Wie es in der Stellungnahme des FIT heißt, möchte die Bundesregierung die Haushalte entlasten, indem ihnen für einen bestimmten Basisbedarf an elektrischer Energie ein vergünstigter Preis verrechnet wird. Energieintensive Unternehmen wiederum würden mit dem „dritten Entlastungspaket“ unterstützt, das unter anderem „den Spitzenausgleich bei den Strom- und Energiesteuern“ beinhaltet.

Laut dem FIT sind diese Maßnahmen grundsätzlich zu befürworten. Jedoch ist „bei der Gestaltung akuter Entlastungsmaßnahmen unbedingt sicherzustellen, dass Marktsignale auch weiterhin möglichst transparent und unverfälscht bei Verbraucherinnen und Verbraucher ankommen und somit entsprechend ihrer essenziellen Signalfunktion wirken können.“ Nur so hätten Kunden einen Anreiz, „möglichst viel Energie bzw. Strom einzusparen“ und damit auch den Verbrauch von Erdgas zu vermindern, das zur Stromerzeugung genutzt wird.
 
Nachfrage flexibilisieren
 
Was die Reform des europäischen Strommarktes betrifft, schlägt das FIT im Wesentlichen zweierlei vor. Erstens gilt es, mittels der Preissignale aufgrund des Merit-Order-Systems Anreize für die Flexibilisierung der Nachfrage zu schaffen, vor allem in der energieintensiven Industrie, „die einen erheblichen Anteil der Stromnachfrage in Deutschland ausmacht.“

Notwendig sei, den Verbrauch von Strom seiner Erzeugung mit erneuerbaren Energien anzupassen. Werde zu einer bestimmten Zeit weniger Ökostrom erzeugt, schlage sich dies via Merit Order in höheren Preisen nieder. Unternehmen, die in der Lage seien, ihren Strombedarf flexibel zu gestalten, würden in einer solchen Situation „weniger Strom am Markt nachfragen und den Anteil von Strom aus fossilen Energieträgern im Stromsystem reduzieren.“

Entsprechenden Konzepten stehen in Deutschland dem FIT zufolge indessen „regulatorische Hürden“ entgegen, vor allem „die aktuelle Netzentgeltverordnung und Preisverzerrungen auf Grund des hohen und pauschalen Anteils zusätzlicher Steuern und Abgaben. Diese veraltete Regulierung verschlimmert die aktuelle Krisensituation und muss schnellstmöglich angepasst werden.“
 
Problem „Einheitspreiszone“
 
Zweitens plädiert das FIT für die Einführung eines sogenannten Nodal-Pricing-Systems. Gemeint ist damit: Laut dem FIT führt die bestehende gesamtdeutsche „Einheitspreiszone“ zu „zu Ineffizienz durch Fehlanreize für flexible Verbraucherinnen und Verbraucher.“ Wird beispielsweise während eines Sturms im Norden Deutschlands dort besonders viel Strom mit Windparks erzeugt, sinkt der Strompreis auch im Süden des Bundesgebiets. Das Problem: Mangels entsprechender Leitungskapazitäten kann der günstige „Windstrom“ nicht in den Süden transportiert werden.

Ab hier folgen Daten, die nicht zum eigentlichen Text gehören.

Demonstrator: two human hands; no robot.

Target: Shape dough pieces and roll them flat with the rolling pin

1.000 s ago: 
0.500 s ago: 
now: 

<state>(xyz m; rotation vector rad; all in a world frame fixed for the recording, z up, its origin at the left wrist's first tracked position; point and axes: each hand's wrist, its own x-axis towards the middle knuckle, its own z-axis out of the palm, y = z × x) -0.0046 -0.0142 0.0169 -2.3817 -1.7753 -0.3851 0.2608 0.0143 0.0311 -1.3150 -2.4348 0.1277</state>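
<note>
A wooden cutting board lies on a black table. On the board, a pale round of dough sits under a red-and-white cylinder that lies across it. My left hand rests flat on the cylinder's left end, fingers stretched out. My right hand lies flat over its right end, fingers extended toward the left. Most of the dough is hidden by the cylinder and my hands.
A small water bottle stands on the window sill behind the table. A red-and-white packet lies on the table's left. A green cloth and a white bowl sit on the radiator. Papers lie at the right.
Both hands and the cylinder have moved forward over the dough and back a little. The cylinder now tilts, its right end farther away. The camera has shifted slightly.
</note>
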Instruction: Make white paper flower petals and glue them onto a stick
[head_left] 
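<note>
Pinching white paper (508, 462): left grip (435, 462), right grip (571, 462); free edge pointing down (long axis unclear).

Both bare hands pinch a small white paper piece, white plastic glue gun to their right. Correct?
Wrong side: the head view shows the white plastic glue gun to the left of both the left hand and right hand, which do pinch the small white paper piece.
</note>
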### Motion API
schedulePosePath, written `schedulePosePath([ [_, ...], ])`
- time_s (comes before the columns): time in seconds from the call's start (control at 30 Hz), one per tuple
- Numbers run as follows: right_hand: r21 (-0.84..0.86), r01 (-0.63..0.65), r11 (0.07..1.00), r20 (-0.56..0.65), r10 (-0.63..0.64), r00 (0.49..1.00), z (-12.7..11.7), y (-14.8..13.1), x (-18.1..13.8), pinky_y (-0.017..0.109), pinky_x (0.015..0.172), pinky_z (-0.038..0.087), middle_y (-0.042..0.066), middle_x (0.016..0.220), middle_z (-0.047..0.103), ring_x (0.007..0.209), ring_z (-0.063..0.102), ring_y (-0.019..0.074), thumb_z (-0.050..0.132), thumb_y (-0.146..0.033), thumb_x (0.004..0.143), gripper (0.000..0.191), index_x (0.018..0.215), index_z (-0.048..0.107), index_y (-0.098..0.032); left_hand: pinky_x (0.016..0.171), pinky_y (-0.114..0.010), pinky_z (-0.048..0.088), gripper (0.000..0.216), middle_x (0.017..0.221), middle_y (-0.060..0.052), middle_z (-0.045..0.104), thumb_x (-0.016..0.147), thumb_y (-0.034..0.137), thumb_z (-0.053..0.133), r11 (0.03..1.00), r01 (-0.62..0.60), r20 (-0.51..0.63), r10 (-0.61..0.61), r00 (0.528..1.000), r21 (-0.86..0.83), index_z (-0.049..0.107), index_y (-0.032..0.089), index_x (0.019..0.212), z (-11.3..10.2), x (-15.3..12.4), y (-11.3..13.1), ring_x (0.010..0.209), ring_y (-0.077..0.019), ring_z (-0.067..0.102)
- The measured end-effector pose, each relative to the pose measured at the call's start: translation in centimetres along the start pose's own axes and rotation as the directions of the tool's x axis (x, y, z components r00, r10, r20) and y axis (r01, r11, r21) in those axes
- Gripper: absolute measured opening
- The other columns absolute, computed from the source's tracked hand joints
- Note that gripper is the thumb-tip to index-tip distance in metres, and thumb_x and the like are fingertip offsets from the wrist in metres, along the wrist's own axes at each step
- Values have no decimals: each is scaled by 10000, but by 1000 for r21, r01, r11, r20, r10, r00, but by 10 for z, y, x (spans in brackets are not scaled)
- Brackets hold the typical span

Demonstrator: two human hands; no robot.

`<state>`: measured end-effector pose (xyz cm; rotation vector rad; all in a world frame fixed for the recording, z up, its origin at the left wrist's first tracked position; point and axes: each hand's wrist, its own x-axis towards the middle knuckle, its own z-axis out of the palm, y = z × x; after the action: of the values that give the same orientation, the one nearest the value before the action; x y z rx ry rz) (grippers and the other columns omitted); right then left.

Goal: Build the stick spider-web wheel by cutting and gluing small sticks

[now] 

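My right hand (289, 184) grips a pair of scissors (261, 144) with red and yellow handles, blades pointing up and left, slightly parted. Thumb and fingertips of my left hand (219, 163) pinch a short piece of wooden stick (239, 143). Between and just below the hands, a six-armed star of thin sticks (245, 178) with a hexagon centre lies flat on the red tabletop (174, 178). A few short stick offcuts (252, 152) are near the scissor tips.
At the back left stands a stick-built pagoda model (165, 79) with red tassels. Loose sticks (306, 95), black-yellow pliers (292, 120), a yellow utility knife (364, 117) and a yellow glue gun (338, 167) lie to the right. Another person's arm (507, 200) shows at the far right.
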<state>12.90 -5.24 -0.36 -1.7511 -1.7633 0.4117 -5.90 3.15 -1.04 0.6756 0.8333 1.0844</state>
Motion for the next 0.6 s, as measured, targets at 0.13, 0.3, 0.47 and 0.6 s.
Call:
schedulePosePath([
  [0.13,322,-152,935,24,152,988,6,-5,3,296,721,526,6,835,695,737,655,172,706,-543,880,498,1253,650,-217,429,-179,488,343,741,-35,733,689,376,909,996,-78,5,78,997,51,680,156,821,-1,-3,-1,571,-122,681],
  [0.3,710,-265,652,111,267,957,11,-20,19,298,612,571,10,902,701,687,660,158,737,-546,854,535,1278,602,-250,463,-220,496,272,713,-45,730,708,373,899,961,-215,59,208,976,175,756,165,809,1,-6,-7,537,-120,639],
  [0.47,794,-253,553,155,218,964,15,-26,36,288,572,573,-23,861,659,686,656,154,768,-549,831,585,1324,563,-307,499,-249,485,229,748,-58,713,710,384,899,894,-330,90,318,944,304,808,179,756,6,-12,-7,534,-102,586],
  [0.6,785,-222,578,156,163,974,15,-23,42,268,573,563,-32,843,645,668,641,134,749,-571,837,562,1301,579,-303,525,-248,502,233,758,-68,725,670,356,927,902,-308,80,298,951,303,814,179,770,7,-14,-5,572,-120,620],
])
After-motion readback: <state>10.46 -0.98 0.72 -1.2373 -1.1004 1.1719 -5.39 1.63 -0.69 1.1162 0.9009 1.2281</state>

Damit aber „müssen im Norden Windenergieanlagen abgeregelt und im Süden oftmals alte und ineffiziente Gas- und Kohlekraftwerke zum Ausgleich hochgefahren werden. Solche Ineffizienzen des aktuellen Strommarktdesigns führen zu den explodierenden Kosten für Einspeisemanagement und Redispatch.“

Deshalb sei es notwendig, ein Marktdesign mit „lokal differenzierten Preisen unter Berücksichtigung von Netzrestriktionen“ einzuführen – und das nicht nur in Deutschland, sondern in der gesamten EU. Derartige Modelle werden unter dem Begriff „Nodal Pricing“ (an den Netzknoten respektive Netzengpässen orientierte Preisbildung) seit langem diskutiert.

„Nur durch eine solche europäische Betrachtung kann es gelingen, aus der aktuellen Krise die richtigen Schlüsse zu ziehen und die Weichen für ein zukunftsfähiges, nachhaltiges und resilientes Stromsystem mit lokal differenzierten Preissignalen zu stellen“, resümiert das FIT.

Die Stellungnahme „Europäische Energiekrise und dringend benötigte Strommarktreformen“ des Fraunhofer-Instituts für Angewandte Informationstechnik kann auf deren Internetseite heruntergeladen werden.